Selected intervals may then be treated with a treatment fluid as desired. Selected intervals may include bypassed intervals sandwiched between previously producing intervals and thus packers should be positioned to isolate this interval even though the interval may not be open prior to the installation of liner 3710. Further, packers may be positioned to isolate intervals that will no longer be produced such as intervals producing excessive water.
As used herein, the terms “treated,” “treatment,” “treating,” and the like refer to any subterranean operation that uses a fluid in conjunction with a desired function and/or for a desired purpose. The terms “treated,” “treatment,” “treating,” and the like as used herein, do not imply any particular action by the fluid or any particular component thereof. In certain embodiments, treating of a selected interval of the well bore may include any number of subterranean operations including, but not limited to, a conformance treatment, a consolidation treatment, a sand control treatment, a sealing treatment, or a stimulation treatment to the selected interval. Stimulation treatments may include, for example, fracturing treatments or acid stimulation treatments.
Liner 3810 may be introduced into well bore 3840 by any suitable method for disposing liner 3810 into well bore 3840 including, but not limited to, deploying liner 3810 with jointed pipe or setting with coiled tubing. If used, any liner hanging device may be sheared so as to remove the coiled tubing or jointed pipe while leaving the previously producing intervals isolated. Optionally, liner 3840 can include a bit and scraper run on the end of the liner for the purpose of removing restrictions in the casing while running liner 3810. In certain embodiments, liner 3810 may be set on the bottom of well bore 3840 until swellable packers 3820 have swollen to provide an interference fit or fluid seal sufficient to hold liner 3810 in place. Alternatively, liner 3810 may be set on bridge plug 3855 correlated to depth, or any suitable casing restriction of known depth. Here, liner 3805 is depicted as sitting on bridge plug 3855, which may be set via a wireline. In this way, bridge plug 3855 may serve as a correlation point upon which liner 3810 is placed when it is run into the casing. In certain embodiments, liner 3810 may a full string of pipe to the surface, effectively isolating the entire casing string 3810, or in other embodiments, liner 3810 may only isolate a longitudinal portion of casing string 3810.

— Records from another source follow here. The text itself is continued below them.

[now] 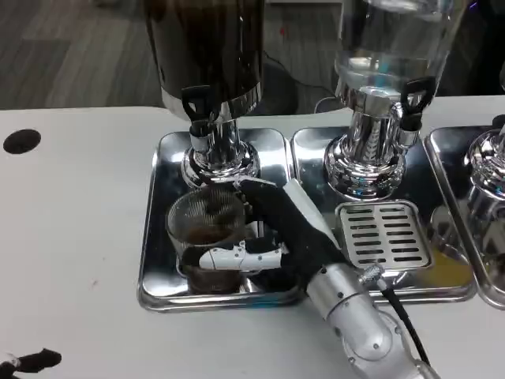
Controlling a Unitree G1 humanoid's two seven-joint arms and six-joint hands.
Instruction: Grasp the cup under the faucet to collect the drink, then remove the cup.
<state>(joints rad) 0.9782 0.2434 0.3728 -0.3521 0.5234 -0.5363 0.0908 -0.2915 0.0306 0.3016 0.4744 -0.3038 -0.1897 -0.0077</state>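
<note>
A clear glass cup (207, 237) with a little dark drink at its bottom stands on the left steel tray (162, 205), just below the black faucet (199, 110) of the dark dispenser (207, 47). My right hand (272, 229) wraps around the cup from the right; a white finger lies across its front and black fingers reach behind it. The silver right forearm (359, 316) runs in from the lower right. At the bottom left corner, only the dark fingertips of my left hand (31, 362) show, resting on the white table.
A second dispenser (387, 55) with clear liquid stands to the right on its own tray with a slotted drip grate (383, 234). A third steel base (489, 158) sits at the far right edge. A black hole (21, 140) marks the table at left.
</note>
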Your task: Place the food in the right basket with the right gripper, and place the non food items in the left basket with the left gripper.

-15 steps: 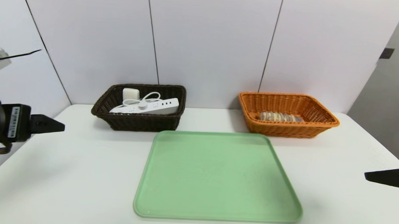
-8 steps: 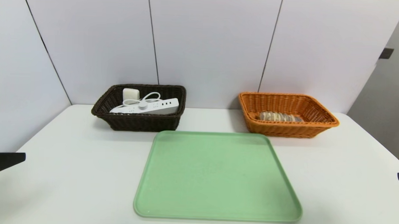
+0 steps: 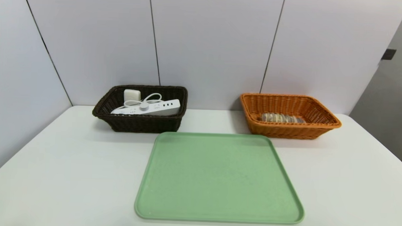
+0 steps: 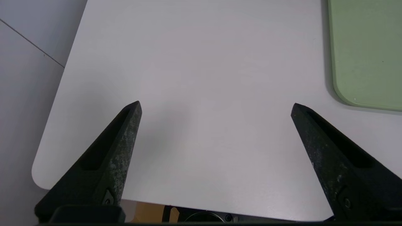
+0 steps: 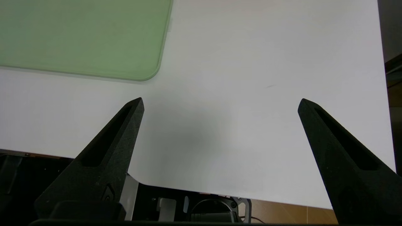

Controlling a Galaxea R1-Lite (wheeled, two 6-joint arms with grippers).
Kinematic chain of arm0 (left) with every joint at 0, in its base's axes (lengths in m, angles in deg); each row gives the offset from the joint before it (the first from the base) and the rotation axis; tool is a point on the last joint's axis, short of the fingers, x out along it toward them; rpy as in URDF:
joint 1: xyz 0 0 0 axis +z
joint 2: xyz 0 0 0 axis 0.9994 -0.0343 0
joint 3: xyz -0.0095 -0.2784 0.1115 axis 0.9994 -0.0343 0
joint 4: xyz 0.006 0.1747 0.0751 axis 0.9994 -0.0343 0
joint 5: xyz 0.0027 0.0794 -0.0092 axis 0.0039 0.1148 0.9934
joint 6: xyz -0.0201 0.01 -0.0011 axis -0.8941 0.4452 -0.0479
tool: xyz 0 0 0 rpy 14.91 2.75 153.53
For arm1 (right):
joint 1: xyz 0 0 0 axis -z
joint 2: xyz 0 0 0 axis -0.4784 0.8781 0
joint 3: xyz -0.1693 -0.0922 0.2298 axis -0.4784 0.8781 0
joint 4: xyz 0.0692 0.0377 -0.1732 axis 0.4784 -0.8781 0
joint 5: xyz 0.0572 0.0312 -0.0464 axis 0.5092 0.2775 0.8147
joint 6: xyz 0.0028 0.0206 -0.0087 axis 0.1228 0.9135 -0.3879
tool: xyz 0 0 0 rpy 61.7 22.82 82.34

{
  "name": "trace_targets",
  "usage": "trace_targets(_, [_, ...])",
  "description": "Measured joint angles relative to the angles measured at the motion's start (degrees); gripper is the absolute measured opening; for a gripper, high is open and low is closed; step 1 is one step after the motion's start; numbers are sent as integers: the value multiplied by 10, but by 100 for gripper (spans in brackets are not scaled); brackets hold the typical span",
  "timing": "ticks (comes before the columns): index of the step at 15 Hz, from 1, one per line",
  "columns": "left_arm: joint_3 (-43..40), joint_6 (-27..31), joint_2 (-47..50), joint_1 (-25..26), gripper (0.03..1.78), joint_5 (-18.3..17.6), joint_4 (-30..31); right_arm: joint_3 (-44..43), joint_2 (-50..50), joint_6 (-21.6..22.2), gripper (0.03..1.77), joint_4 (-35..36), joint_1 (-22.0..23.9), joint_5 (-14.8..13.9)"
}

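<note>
Seemingly the sorting is finished: the loaf lies in the orange basket, the power strip and white block in the dark basket, the green tray bare. No spoon shows. Left gripper and right gripper hover over the tabletop, jaws spread wide, empty.
</note>
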Motion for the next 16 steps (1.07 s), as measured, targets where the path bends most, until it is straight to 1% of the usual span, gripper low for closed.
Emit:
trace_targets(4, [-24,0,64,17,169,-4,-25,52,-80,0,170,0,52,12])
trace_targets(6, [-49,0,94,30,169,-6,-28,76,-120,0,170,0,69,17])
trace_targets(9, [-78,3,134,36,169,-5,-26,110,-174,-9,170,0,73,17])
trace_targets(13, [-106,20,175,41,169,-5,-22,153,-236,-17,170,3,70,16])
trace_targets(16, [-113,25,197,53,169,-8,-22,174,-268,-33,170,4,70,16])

As previously described, once liner 3810 is in place and the swellable packers have expanded to provide fluid isolation between the intervals, selected intervals may be isolated and perforated as desired to allow treatment of the selected intervals. Any suitable isolation method may be used to isolate selected intervals of the liner including, but not limited to, a ball and baffle method, packers, nipple and slickline plugs, bridge plugs, sliding sleeves, particulate or proppant plugs, or any combination thereof.
Before treatment of selected intervals, liner 3810 may be perforated to allow treating of one or more selected intervals. The term “perforated” as used herein means that the member or liner has holes or openings through it. The holes can have any shape, e.g. round, rectangular, slotted, etc. The term is not intended to limit the manner in which the holes are made, i.e. it does not require that they be made by perforating, or the arrangement of the holes.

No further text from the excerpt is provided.